It’s one of life’s great mysteries. Why do so many people living in upscale subdivisions have mailboxes fit for an Old West ghost town? Posts are slanted like old tombstones, mailboxes are rusted, and the posts look like something you’d hitch a horse to.
They spend so much time and money on flower beds, siding, and exterior painting, and yet the very 1st thing that 1st time visitors see, when finding the house for the 1st time, is a mailbox that makes a bad 1st impression.
Here’s how to upgrade your mailbox to the same quality as your house:
1. Buy a mailbox that fits your house
Model T drivers may have been limited to any color as long as it was black, but not mailbox buyers. Today’s mailboxes are available in white, gray, dark green, dark blue, copper, brass, bronze, decorative illustrations (e.g. wildflowers, wildlife), and many other colors and varieties.

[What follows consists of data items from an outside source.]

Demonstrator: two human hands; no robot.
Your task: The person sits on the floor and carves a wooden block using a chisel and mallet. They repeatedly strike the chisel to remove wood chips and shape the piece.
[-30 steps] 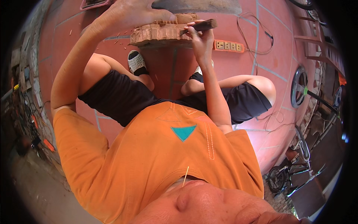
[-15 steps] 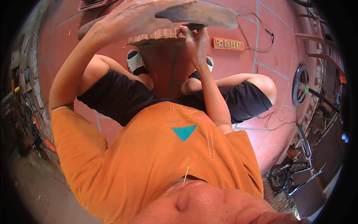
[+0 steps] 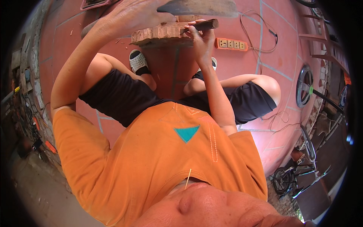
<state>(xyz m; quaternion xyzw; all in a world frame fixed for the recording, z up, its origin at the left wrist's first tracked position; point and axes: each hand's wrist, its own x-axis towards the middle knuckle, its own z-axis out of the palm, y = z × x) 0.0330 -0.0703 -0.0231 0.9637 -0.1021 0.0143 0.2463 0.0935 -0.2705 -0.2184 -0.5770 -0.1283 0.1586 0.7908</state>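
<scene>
While drawing back the wooden mallet (image 3: pixel 202 7) gripped in left hand (image 3: pixel 138 16), uncovers the chisel (image 3: pixel 207 25), pinched in right hand (image 3: pixel 202 41) against the carved wood block (image 3: pixel 157 34).

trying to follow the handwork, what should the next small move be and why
Probably tap the wooden mallet in the left hand onto the dark chisel: the right hand holds it slanted, its tip seemingly at the reddish block, and the mallet appears clear of it.
</scene>
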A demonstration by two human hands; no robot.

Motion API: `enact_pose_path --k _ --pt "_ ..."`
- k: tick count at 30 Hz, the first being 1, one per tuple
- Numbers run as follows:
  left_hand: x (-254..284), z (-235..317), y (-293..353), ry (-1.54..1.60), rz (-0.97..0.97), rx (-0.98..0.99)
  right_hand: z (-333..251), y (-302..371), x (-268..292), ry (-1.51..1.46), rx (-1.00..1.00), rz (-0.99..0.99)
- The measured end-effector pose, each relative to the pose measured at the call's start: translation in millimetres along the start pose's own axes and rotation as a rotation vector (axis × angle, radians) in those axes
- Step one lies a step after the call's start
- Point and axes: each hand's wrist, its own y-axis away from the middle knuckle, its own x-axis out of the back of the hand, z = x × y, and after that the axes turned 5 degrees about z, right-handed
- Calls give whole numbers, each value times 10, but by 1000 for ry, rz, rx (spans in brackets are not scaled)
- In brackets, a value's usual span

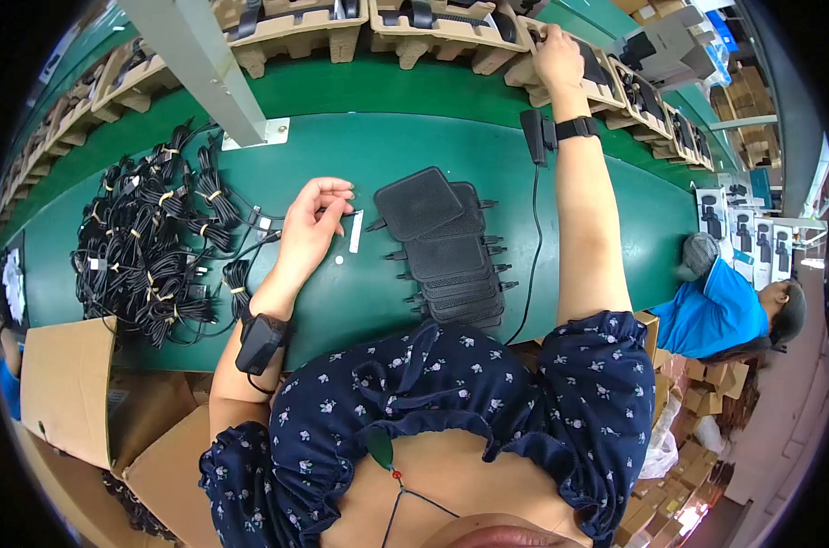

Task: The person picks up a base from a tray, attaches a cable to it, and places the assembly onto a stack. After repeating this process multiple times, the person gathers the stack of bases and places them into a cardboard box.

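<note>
My left hand (316,219) is over the green bench with thumb and fingers pinched together on a thin black cable (358,213). A white label strip (356,233) hangs beside the fingertips. To the right of that hand lies an overlapping stack of flat black rectangular pads (446,260) with short cable stubs at their sides. My right arm stretches to the far right, where my right hand (559,59) reaches into a brown moulded tray (517,71). Its fingers are bent down over black contents; what they grip is hidden. Each wrist wears a strapped black device.
A heap of bundled black cables (150,242) covers the bench's left. Several moulded trays (291,38) line the raised far ledge, behind a grey metal post (200,68). An open cardboard box (68,393) stands near left. A person in blue (720,310) is at the right.
</note>
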Motion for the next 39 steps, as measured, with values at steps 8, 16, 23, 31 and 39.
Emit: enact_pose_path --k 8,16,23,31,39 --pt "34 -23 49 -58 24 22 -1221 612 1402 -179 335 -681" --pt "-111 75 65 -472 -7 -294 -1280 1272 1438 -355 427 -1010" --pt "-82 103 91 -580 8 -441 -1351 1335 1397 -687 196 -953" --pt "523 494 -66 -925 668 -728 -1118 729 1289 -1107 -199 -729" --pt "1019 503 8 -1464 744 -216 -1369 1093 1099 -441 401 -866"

Start by trying to match your mailbox and post to your house. Have a white house with dark blue shutters? Consider a white post with a dark blue mailbox. Is your siding cedar or is your home’s style rustic? Consider a copper mailbox. Colonial style house? Consider a brass mailbox with a sculpted white post.
Now, you are not going to find this level of selection in a big home improvement store – you’ll need to go on the Internet. Here’s a good place to start.
2. Get the numbers right
Here’s our advice on putting house numbers on your mailbox. Put them on the box, where people expect to find your street number, not the post.
Make the numbers as big as aesthetically possible, in part by not crowding them out to accommodate the name of your street – everybody looking for your house already knows that.
Finally, most people don’t realize just how many font size and style options are available for street number lettering because they haven’t thought to check the web. For instance, check out this web site.
3. Forget about teens playing ‘mailbox hockey’
These days, you don’t have to build a brick structure that looks like a bread oven to protect your mailbox from hooligans. Instead, consider buying an attractive, strong steel mailbox like one of these.
4. Install it right
Proper installation means your post should have a concrete footing, and not simply be sitting in a hole in the ground. If you are replacing your mailbox post, the old concrete footing should be dug out and removed, with a new footing poured in the same place.
This concrete work puts this job outside the comfort zone of many do-it-yourselfers. So, who does this kind of work? A plumber, carpenter, electrician, roofer, general contractor? Hmmm. Hey, ever hear of a company called Fix St Louis?
So, improve the appearance of your property, and the 1st impression of 1st time visitors. Think outside the mailbox.